» **TASK STATEMENT**
Would you reproduce the data below exactly, please, leaving out its images?

» **DATASET EXTRACT**
Start of Block

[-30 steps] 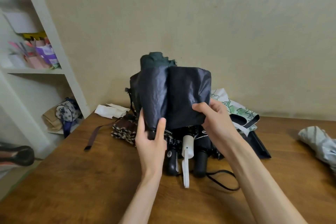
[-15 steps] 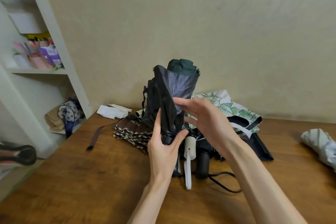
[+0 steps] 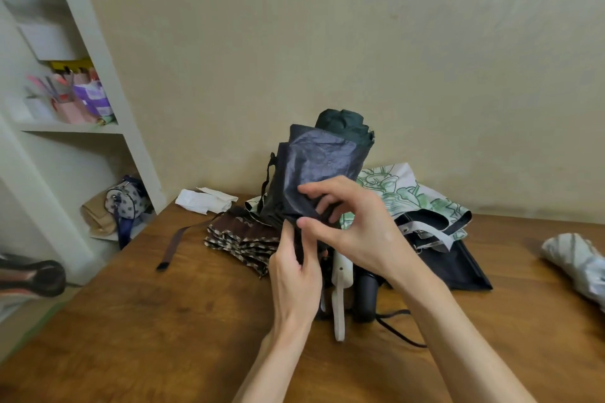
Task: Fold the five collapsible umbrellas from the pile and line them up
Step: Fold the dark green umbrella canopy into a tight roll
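Observation:
A dark umbrella (image 3: 322, 167) with a navy canopy and a green top stands upright over the pile, its canopy wrapped into a roll. My left hand (image 3: 296, 275) grips its lower end from below. My right hand (image 3: 348, 222) pinches the canopy's lower edge between thumb and fingers. Behind and under it lie a brown patterned umbrella (image 3: 244, 237), a white and green floral umbrella (image 3: 402, 196), a flat black umbrella (image 3: 458, 263), a white handle (image 3: 340, 291) and a black handle (image 3: 366, 299).
The pile sits on a wooden table (image 3: 163, 330) against a beige wall. A grey rolled umbrella (image 3: 576, 260) lies at the right edge. White paper (image 3: 204, 200) and a brown strap (image 3: 175, 247) lie at the left. White shelves (image 3: 65, 127) stand beside the table.
The canopy, spread wide a second ago, is now wrapped tighter around the shaft. My right hand moved left across it to the lower edge. The view shifted left.

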The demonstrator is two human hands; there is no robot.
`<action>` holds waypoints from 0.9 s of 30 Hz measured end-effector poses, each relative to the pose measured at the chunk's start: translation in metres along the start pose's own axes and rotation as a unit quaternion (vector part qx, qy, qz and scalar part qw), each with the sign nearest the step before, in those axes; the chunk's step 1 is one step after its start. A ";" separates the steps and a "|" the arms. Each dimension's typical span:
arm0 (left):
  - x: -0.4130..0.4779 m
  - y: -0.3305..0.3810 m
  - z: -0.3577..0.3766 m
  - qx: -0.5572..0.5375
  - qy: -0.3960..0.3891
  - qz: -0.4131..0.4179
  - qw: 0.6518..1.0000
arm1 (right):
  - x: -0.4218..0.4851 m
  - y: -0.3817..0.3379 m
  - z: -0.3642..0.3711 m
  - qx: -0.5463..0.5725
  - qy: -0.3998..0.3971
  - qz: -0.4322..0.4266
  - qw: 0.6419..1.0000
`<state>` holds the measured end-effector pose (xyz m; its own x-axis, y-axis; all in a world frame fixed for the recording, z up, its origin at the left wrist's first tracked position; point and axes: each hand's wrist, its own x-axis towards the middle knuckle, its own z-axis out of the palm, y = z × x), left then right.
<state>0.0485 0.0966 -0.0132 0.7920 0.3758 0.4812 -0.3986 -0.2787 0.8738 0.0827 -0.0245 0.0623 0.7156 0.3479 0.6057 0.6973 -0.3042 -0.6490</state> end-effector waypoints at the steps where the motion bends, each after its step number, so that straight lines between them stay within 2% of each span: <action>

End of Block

» **REPLY TO THE EXERCISE**
[-30 steps] 
[-15 steps] 
[+0 steps] 
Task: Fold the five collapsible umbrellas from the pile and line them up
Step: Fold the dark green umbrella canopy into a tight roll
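Observation:
A dark umbrella (image 3: 322, 167) with a navy canopy and a green top stands upright over the pile, its canopy wrapped into a roll. My left hand (image 3: 296, 275) grips its lower end from below. My right hand (image 3: 348, 222) pinches the canopy's lower edge between thumb and fingers. Behind and under it lie a brown patterned umbrella (image 3: 244, 237), a white and green floral umbrella (image 3: 402, 196), a flat black umbrella (image 3: 458, 263), a white handle (image 3: 340, 291) and a black handle (image 3: 366, 299).
The pile sits on a wooden table (image 3: 163, 330) against a beige wall. A grey rolled umbrella (image 3: 576, 260) lies at the right edge. White paper (image 3: 204, 200) and a brown strap (image 3: 175, 247) lie at the left. White shelves (image 3: 65, 127) stand beside the table.
The canopy, spread wide a second ago, is now wrapped tighter around the shaft. My right hand moved left across it to the lower edge. The view shifted left.
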
The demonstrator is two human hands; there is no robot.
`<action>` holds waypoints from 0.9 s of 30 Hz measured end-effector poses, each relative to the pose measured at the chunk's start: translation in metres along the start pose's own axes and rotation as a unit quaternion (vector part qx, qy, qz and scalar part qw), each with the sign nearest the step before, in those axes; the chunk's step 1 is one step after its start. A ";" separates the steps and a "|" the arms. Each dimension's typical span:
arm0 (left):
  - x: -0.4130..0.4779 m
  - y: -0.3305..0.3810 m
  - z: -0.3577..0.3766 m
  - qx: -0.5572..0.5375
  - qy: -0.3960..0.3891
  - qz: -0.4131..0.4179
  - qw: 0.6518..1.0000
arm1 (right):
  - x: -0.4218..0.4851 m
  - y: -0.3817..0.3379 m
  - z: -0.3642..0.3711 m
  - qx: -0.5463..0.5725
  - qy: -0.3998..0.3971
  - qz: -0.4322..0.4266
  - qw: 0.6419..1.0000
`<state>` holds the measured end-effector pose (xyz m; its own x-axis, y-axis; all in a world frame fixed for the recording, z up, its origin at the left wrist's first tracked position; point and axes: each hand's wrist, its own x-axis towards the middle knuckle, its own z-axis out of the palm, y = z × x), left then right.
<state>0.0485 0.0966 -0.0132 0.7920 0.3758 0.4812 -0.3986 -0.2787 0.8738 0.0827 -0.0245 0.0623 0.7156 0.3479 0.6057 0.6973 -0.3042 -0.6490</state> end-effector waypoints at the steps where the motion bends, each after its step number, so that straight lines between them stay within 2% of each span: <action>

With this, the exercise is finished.